> **INFORMATION SUPPLIED**:

▼

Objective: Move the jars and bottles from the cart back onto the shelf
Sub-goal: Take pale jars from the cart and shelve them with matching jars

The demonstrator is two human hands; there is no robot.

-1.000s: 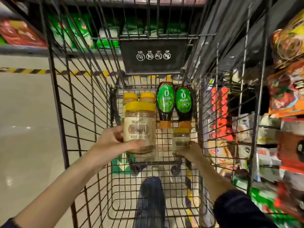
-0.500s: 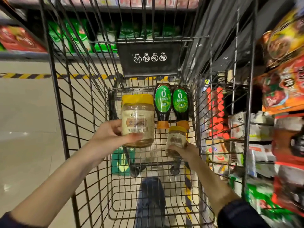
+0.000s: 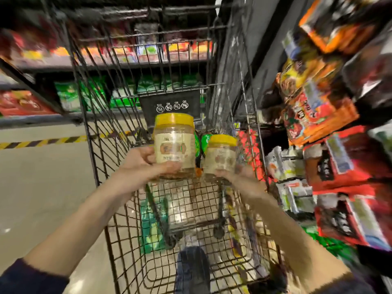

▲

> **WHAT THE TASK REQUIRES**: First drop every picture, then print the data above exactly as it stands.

> **ANSWER SPACE**:
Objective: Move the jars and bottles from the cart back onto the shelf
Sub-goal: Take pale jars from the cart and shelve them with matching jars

The demonstrator is two human hands; there is no robot.

-1.000s: 
-0.500s: 
+0.000s: 

There is no more output for this exercise.